- [Prompt] A line below contains "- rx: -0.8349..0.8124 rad", and a later one contains "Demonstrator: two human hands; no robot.". Repeat both, with every line between them, exactly.

-=-=-=-=-

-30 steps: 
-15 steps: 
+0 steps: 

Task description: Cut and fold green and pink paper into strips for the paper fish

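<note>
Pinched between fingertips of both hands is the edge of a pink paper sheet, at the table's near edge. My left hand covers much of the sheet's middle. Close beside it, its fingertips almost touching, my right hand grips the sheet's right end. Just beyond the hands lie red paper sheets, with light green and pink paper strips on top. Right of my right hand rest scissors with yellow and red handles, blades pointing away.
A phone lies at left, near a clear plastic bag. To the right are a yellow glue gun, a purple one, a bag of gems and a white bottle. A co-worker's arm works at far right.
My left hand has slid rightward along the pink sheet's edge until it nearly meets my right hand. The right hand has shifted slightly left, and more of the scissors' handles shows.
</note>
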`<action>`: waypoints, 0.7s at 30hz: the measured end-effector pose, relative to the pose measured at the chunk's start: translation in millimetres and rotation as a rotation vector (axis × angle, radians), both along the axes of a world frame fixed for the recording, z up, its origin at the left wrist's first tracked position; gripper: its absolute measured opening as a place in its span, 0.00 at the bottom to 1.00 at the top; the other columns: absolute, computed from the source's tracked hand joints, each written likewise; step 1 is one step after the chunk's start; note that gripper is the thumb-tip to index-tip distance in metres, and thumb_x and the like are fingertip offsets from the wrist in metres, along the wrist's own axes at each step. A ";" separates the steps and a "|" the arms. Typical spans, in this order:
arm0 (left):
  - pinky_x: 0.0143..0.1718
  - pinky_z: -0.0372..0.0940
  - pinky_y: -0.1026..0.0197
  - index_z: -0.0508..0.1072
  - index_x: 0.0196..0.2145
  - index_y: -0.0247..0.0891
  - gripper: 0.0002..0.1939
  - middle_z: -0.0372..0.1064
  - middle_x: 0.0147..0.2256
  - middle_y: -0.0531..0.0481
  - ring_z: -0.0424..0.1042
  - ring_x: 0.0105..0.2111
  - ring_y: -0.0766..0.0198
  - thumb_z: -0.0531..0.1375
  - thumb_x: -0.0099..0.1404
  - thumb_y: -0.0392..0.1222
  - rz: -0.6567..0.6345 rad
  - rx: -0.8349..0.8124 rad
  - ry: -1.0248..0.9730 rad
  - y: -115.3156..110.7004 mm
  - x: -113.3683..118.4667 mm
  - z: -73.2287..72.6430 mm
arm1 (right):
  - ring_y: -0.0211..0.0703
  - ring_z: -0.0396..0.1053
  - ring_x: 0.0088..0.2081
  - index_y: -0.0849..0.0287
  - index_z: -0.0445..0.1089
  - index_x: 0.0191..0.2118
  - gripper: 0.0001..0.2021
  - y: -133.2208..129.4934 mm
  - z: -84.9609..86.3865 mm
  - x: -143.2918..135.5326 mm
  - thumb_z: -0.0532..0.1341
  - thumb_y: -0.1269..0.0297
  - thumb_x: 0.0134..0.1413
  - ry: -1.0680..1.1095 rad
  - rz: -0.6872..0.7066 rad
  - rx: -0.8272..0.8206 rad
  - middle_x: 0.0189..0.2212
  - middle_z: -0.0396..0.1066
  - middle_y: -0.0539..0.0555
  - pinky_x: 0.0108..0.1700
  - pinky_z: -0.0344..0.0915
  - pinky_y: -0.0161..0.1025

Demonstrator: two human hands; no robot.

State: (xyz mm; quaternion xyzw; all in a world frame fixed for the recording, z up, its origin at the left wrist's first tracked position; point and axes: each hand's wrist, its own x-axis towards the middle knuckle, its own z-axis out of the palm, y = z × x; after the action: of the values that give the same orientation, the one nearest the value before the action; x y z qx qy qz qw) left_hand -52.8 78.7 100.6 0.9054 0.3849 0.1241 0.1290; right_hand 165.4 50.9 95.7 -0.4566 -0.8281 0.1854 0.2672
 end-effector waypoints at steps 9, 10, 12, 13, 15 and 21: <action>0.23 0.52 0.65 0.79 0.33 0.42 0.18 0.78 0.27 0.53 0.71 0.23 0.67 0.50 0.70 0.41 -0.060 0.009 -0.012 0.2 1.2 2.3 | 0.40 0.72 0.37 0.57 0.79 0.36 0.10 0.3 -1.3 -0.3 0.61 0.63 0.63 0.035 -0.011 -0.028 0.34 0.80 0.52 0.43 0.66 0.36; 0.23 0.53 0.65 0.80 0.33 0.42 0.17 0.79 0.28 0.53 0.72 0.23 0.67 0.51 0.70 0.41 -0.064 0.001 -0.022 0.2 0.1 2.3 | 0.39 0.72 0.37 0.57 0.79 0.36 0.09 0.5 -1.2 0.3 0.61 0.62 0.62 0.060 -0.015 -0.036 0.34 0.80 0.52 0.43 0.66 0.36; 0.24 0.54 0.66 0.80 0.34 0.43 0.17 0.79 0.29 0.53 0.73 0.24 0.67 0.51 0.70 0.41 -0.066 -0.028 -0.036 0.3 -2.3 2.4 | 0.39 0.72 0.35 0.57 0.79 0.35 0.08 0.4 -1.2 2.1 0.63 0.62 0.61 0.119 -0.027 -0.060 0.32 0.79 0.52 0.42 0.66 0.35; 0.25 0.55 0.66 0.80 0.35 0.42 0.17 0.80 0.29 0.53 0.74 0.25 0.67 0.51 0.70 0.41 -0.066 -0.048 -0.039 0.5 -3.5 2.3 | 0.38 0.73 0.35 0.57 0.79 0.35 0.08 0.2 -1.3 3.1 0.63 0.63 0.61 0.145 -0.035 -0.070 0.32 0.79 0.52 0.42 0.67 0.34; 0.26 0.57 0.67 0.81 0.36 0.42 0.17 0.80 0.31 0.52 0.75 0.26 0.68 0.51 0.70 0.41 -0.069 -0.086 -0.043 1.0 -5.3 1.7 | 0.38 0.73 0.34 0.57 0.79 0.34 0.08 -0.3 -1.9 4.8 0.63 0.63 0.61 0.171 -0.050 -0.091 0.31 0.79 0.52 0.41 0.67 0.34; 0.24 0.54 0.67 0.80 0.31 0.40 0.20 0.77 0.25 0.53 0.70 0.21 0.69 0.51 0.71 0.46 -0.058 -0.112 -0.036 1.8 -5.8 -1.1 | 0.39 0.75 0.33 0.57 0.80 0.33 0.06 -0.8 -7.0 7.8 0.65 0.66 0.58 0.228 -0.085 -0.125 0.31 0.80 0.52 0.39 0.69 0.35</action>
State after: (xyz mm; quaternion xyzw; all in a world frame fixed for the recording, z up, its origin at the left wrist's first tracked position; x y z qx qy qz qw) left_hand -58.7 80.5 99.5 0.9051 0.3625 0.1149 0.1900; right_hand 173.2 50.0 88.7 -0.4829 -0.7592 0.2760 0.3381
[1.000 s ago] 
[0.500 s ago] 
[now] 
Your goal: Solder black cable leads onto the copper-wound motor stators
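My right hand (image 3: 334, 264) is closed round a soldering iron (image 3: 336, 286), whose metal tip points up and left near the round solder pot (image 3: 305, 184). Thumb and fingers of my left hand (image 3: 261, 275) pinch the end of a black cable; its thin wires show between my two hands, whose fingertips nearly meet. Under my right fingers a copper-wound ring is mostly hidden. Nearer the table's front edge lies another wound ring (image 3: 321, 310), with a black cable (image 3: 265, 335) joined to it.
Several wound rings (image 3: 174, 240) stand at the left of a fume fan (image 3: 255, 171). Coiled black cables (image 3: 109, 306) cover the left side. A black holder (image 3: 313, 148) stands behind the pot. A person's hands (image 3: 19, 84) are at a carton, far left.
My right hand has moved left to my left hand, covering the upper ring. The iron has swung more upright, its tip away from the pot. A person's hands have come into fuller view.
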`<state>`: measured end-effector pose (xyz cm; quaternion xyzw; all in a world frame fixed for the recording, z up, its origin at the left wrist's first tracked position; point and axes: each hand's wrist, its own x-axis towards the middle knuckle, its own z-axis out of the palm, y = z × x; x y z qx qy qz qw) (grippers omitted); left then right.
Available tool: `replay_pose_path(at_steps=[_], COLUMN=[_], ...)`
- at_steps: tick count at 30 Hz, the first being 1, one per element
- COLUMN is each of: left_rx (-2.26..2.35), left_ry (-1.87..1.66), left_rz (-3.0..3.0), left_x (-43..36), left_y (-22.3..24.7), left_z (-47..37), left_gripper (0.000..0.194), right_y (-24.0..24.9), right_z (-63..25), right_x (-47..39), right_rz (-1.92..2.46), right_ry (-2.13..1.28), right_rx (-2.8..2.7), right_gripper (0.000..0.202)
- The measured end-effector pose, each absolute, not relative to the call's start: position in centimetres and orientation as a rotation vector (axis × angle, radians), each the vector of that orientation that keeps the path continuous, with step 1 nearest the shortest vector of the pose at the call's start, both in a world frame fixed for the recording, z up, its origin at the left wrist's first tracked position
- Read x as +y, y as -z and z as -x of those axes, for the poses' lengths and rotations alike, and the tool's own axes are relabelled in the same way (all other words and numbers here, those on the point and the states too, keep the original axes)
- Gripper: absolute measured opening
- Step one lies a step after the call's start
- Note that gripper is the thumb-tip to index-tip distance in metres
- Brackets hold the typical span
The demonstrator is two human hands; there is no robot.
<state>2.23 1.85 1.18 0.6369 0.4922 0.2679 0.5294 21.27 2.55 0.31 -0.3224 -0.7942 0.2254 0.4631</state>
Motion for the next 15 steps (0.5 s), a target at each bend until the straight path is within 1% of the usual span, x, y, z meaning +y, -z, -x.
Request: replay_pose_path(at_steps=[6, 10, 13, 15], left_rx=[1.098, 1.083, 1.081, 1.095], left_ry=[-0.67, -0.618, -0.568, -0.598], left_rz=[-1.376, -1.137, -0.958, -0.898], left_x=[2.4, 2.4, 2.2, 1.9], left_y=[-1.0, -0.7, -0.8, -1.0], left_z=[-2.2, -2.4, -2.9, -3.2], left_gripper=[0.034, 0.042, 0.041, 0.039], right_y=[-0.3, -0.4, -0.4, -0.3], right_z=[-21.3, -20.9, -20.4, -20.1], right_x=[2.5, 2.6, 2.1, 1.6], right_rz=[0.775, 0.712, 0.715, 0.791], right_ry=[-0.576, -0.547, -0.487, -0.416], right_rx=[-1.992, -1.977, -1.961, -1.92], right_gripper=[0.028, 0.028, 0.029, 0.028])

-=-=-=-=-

- [Result of the exercise]
  - rx: -0.8349..0.8124 rad
  - ry: -1.0248..0.9730 rad
  - y: -115.3156..110.7004 mm
  - x: -113.3683..118.4667 mm
  - z: -73.2287..72.6430 mm
arm1 (right):
  - ring_y: -0.0211..0.0703
  - ring_z: -0.0396..0.1053
  - ring_x: 0.0088..0.2081
  - index_y: -0.0849..0.0287
  - index_z: -0.0445..0.1089
  - index_x: 0.0191..0.2118
  - gripper: 0.0001..0.2021
  - y: -133.2208..129.4934 mm
  - z: -84.9609..86.3865 mm
  - x: -143.2918..135.5326 mm
  - thumb_z: -0.0532..0.1341
  - thumb_y: -0.1269..0.0297
  - thumb_x: 0.0134..0.1413
  - ry: -1.0680..1.1095 rad
  - rz: -0.6872..0.7066 rad
  - rx: -0.8272..0.8206 rad
  - middle_x: 0.0189..0.2212
  - middle_z: -0.0396..0.1066
  - middle_y: -0.0539..0.0555
  - pinky_x: 0.0108..0.1700
  - pinky_z: -0.0344..0.0915
  - pinky_y: -0.0161..0.1025

Demonstrator: two human hands; no robot.

The output is complete, and nothing more is needed.